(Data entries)
- - - - - - -

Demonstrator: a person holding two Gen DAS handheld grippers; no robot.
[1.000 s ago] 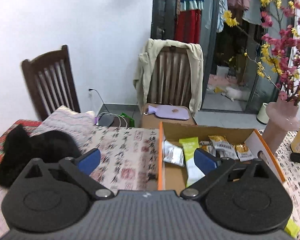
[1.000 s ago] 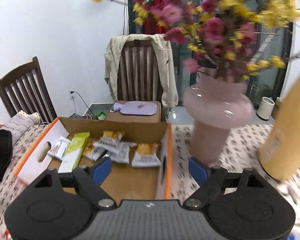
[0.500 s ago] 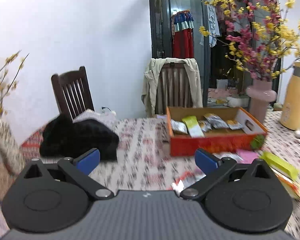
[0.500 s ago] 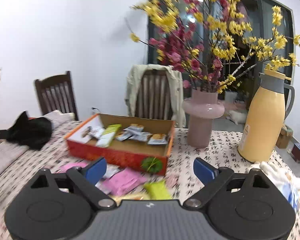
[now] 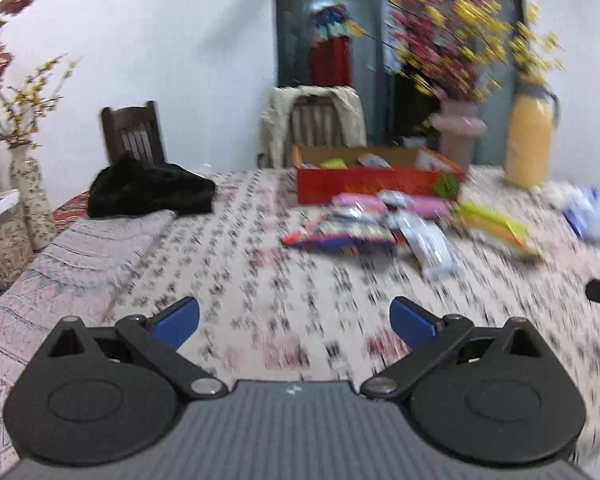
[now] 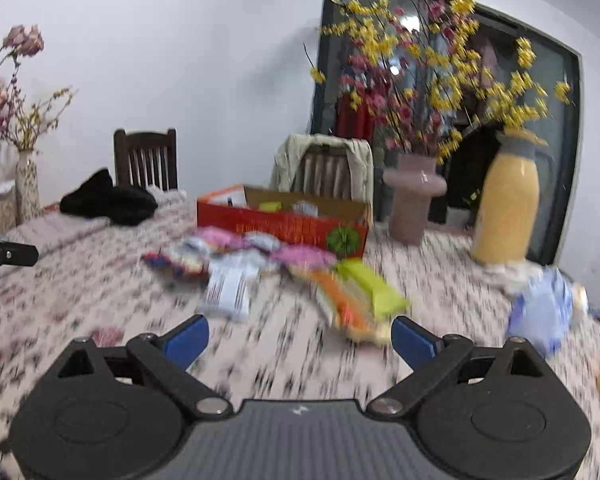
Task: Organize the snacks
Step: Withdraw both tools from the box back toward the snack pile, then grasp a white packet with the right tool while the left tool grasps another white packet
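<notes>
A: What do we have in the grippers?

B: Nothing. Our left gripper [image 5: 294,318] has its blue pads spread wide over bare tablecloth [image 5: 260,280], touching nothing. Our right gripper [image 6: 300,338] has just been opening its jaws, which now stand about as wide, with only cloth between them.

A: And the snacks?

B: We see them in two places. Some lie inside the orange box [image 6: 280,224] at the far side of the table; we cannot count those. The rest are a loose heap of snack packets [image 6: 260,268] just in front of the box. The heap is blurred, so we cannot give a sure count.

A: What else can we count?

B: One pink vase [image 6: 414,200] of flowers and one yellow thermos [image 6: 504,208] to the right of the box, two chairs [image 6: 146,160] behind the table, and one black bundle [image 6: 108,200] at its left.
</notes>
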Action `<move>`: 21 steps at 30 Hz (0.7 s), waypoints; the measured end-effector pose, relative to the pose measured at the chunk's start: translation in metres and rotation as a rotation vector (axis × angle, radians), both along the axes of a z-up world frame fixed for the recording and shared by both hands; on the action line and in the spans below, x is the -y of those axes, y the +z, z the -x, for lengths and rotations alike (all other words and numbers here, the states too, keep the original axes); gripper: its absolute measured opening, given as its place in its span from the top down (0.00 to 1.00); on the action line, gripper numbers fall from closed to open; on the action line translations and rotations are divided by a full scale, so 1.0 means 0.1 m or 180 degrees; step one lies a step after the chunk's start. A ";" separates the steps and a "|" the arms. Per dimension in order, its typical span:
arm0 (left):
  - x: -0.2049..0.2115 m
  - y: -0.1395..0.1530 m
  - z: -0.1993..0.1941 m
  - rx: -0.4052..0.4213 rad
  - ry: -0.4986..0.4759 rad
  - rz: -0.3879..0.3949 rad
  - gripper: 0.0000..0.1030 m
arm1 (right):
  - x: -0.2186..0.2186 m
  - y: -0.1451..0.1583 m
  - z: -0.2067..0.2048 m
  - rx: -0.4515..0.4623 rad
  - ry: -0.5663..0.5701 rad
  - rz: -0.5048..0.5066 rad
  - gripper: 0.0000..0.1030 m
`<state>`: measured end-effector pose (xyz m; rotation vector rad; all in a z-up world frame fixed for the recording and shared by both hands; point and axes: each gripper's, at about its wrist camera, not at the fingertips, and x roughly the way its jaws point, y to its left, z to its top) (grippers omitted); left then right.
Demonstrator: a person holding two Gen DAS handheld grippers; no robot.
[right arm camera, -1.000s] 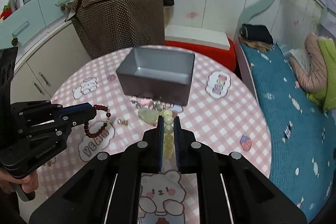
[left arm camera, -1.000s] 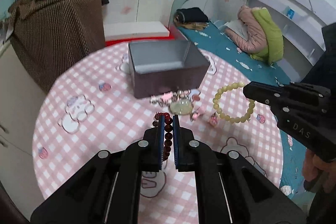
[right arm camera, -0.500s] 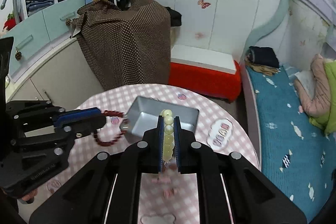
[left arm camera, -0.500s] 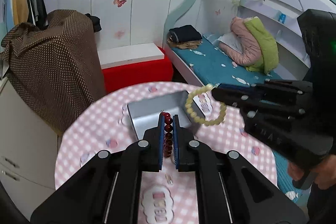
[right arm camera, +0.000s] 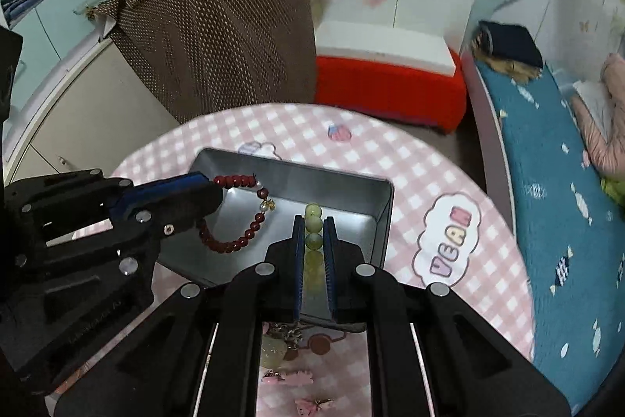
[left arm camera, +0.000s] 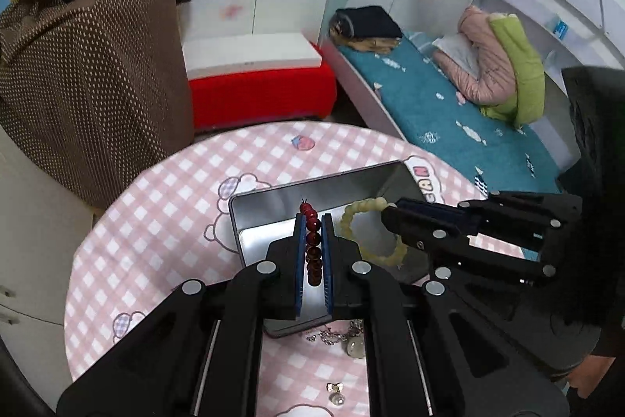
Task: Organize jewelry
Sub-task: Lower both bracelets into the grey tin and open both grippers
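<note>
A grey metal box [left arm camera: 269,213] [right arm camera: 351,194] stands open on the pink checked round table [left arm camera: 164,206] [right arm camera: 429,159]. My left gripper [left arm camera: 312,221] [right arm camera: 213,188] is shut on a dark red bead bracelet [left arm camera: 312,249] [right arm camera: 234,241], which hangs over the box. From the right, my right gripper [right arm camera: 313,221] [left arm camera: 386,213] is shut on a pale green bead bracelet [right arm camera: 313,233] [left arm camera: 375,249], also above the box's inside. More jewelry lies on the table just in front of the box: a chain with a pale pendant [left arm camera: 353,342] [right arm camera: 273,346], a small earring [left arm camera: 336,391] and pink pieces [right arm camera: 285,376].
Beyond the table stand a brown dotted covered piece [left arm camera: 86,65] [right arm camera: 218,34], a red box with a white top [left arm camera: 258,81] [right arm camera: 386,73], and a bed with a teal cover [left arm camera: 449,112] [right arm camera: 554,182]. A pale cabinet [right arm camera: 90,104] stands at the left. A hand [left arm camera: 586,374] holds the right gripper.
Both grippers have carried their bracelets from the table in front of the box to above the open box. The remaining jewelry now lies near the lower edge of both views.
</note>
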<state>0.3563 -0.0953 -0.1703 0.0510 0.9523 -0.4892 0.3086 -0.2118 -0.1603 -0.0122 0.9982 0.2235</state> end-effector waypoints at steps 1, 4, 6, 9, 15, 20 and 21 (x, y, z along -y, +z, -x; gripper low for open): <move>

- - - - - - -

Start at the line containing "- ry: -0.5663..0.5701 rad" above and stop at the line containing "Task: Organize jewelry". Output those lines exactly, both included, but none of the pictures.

**OUTPUT OF THE EXERCISE:**
  - ry: -0.5663..0.5701 rad
  - rz: -0.5048..0.5066 rad
  - gripper: 0.0000..0.1030 m
`<state>`: measured end-effector pose (xyz m; rotation vector rad; all in a z-up world frame fixed for the recording and shared by both hands; point and axes: each gripper's, at about its wrist camera, not at the fingertips, and x roughly the way its jaws point, y to its left, z to its top) (grippers omitted); left then right.
Demonstrator: a person holding two Gen DAS handheld grippers; no robot.
[right arm camera, -1.000s] 
[left arm camera, -1.000s] 
[right arm camera, -0.500s] 
[left arm camera, -0.500s] 
[right arm camera, +0.000s] 
[left arm camera, +0.000s] 
Task: Organize jewelry

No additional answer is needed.